- What you should do
Please reproduce each line of the data below as it stands.

───

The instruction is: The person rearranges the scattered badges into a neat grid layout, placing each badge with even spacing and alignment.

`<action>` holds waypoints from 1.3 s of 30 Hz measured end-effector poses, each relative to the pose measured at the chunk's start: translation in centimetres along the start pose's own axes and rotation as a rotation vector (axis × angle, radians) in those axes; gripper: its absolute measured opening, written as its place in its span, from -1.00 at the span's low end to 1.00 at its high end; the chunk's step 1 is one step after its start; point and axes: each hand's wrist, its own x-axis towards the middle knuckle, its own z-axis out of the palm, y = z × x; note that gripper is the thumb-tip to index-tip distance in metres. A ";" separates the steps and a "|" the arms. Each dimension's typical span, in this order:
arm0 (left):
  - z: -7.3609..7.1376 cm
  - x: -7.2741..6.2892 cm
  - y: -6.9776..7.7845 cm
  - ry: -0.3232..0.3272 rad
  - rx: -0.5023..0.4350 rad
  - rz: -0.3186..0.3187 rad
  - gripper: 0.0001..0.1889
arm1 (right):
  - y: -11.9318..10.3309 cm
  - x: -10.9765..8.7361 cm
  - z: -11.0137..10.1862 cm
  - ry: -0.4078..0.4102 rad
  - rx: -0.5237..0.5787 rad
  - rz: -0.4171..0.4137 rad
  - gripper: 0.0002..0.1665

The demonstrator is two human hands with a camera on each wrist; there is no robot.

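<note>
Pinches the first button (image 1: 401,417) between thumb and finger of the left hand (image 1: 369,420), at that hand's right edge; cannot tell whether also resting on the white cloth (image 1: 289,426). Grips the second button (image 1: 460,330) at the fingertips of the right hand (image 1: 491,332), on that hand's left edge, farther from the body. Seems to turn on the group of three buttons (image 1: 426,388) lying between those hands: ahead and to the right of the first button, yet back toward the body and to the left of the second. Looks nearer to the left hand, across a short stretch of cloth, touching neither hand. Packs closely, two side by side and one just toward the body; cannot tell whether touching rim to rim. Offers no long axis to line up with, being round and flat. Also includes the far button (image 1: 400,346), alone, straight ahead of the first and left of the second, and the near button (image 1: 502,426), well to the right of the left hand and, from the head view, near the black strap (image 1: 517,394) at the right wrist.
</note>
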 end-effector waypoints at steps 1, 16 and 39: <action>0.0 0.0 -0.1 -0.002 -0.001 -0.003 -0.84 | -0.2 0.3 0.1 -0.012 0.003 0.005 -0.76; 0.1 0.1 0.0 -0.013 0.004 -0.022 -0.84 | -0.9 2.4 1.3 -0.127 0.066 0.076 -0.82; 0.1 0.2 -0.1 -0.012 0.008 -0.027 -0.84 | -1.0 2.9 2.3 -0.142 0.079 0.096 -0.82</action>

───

- Exercise result
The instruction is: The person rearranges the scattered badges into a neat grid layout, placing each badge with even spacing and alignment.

`<action>` holds waypoints from 1.3 s of 30 Hz measured end-effector poses, each relative to the pose measured at the chunk's start: translation in centimetres along the start pose's own axes and rotation as a rotation vector (axis × angle, radians) in those axes; gripper: its absolute measured opening, written as its place in its span, from -1.00 at the span's low end to 1.00 at its high end; the chunk's step 1 is one step after its start; point and axes: each hand's wrist, its own x-axis towards the middle knuckle, its own z-axis out of the palm, y = z × x; note that gripper is the thumb-tip to index-tip distance in metres. A ";" separates the steps and a "|" the arms. Each dimension's typical span, in this order:
arm0 (left):
  - z: -7.3609..7.1376 cm
  - x: -7.2741..6.2892 cm
  - y: -6.9776..7.7845 cm
  - ry: -0.3232..0.3272 rad
  - rx: -0.5023..0.4350 rad
  - rz: -0.3186..0.3187 rad
  - gripper: 0.0001..0.1889
arm1 (right):
  - y: -11.9318..10.3309 cm
  - x: -10.9765..8.7361 cm
  - z: -11.0137..10.1862 cm
  - ry: -0.4078..0.4102 rad
  - rx: -0.5237..0.5787 rad
  - rz: -0.4171..0.4137 rad
  - gripper: 0.0002..0.1665

The demonstrator is two human hands with a camera on each wrist; there is no robot.

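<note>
Pinches the first button (image 1: 401,417) between thumb and finger of the left hand (image 1: 369,420), at that hand's right edge; cannot tell whether also resting on the white cloth (image 1: 289,426). Grips the second button (image 1: 460,330) at the fingertips of the right hand (image 1: 491,332), on that hand's left edge, farther from the body. Seems to turn on the group of three buttons (image 1: 426,388) lying between those hands: ahead and to the right of the first button, yet back toward the body and to the left of the second. Looks nearer to the left hand, across a short stretch of cloth, touching neither hand. Packs closely, two side by side and one just toward the body; cannot tell whether touching rim to rim. Offers no long axis to line up with, being round and flat. Also includes the far button (image 1: 400,346), alone, straight ahead of the first and left of the second, and the near button (image 1: 502,426), well to the right of the left hand and, from the head view, near the black strap (image 1: 517,394) at the right wrist.
</note>
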 end-effector waypoints at steps 1, 16 and 39: <action>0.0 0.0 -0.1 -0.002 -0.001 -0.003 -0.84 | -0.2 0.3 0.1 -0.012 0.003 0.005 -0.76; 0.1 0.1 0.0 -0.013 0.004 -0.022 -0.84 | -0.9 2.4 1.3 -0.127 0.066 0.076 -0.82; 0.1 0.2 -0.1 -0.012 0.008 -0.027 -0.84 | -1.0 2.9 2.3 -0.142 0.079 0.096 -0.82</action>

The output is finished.